# [Exercise]
All of the data below should be set down again verbatim, without any images.

# [Source data]
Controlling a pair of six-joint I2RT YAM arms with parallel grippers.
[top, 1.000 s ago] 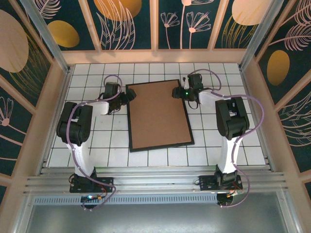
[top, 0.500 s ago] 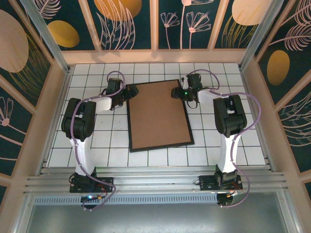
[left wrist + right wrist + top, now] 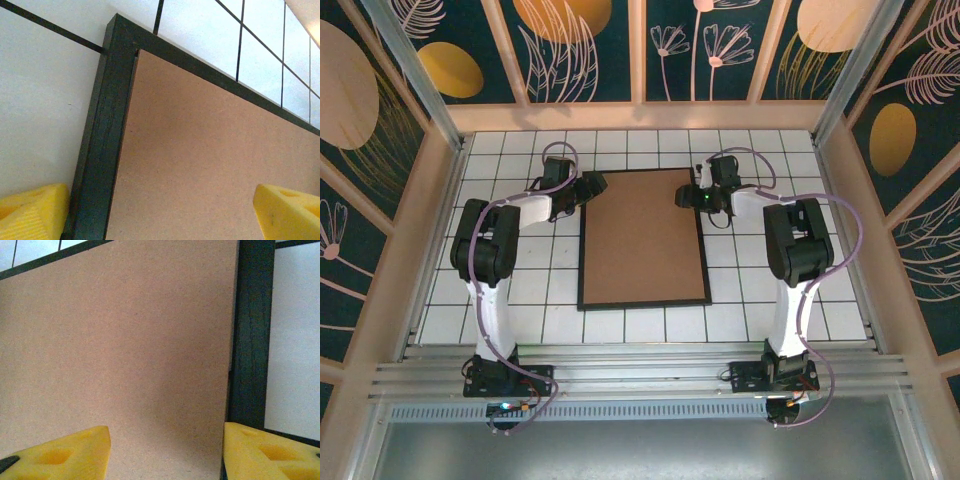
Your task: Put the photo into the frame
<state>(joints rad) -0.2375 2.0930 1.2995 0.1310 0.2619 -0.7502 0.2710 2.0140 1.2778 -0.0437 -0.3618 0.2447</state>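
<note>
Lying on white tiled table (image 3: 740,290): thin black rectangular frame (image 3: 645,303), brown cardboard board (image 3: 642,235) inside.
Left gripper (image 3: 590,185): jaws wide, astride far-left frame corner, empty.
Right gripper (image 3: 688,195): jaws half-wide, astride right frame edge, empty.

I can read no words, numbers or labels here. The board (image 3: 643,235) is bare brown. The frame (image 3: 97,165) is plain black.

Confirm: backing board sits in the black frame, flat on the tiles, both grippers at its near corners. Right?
Not the near corners. The top external view shows the left gripper and right gripper at the far corners of the frame. The backing board does sit in it, flat on the tiles.
</note>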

# [Finished task]
Controlling a pair of six-joint I2RT YAM arms with parallel grippers.
[top, 1.000 s ago] 
[top, 0.500 s ago] 
[left wrist + right wrist + top, now] 
Your task: Put the photo into the frame
<state>(joints rad) -0.2375 2.0930 1.2995 0.1310 0.2619 -0.7502 0.2710 2.0140 1.2778 -0.0437 -0.3618 0.2447</state>
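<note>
Lying on white tiled table (image 3: 740,290): thin black rectangular frame (image 3: 645,303), brown cardboard board (image 3: 642,235) inside.
Left gripper (image 3: 590,185): jaws wide, astride far-left frame corner, empty.
Right gripper (image 3: 688,195): jaws half-wide, astride right frame edge, empty.

I can read no words, numbers or labels here. The board (image 3: 643,235) is bare brown. The frame (image 3: 97,165) is plain black.

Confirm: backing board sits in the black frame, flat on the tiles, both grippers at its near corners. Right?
Not the near corners. The top external view shows the left gripper and right gripper at the far corners of the frame. The backing board does sit in it, flat on the tiles.
</note>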

Nothing remains to be added to the exercise.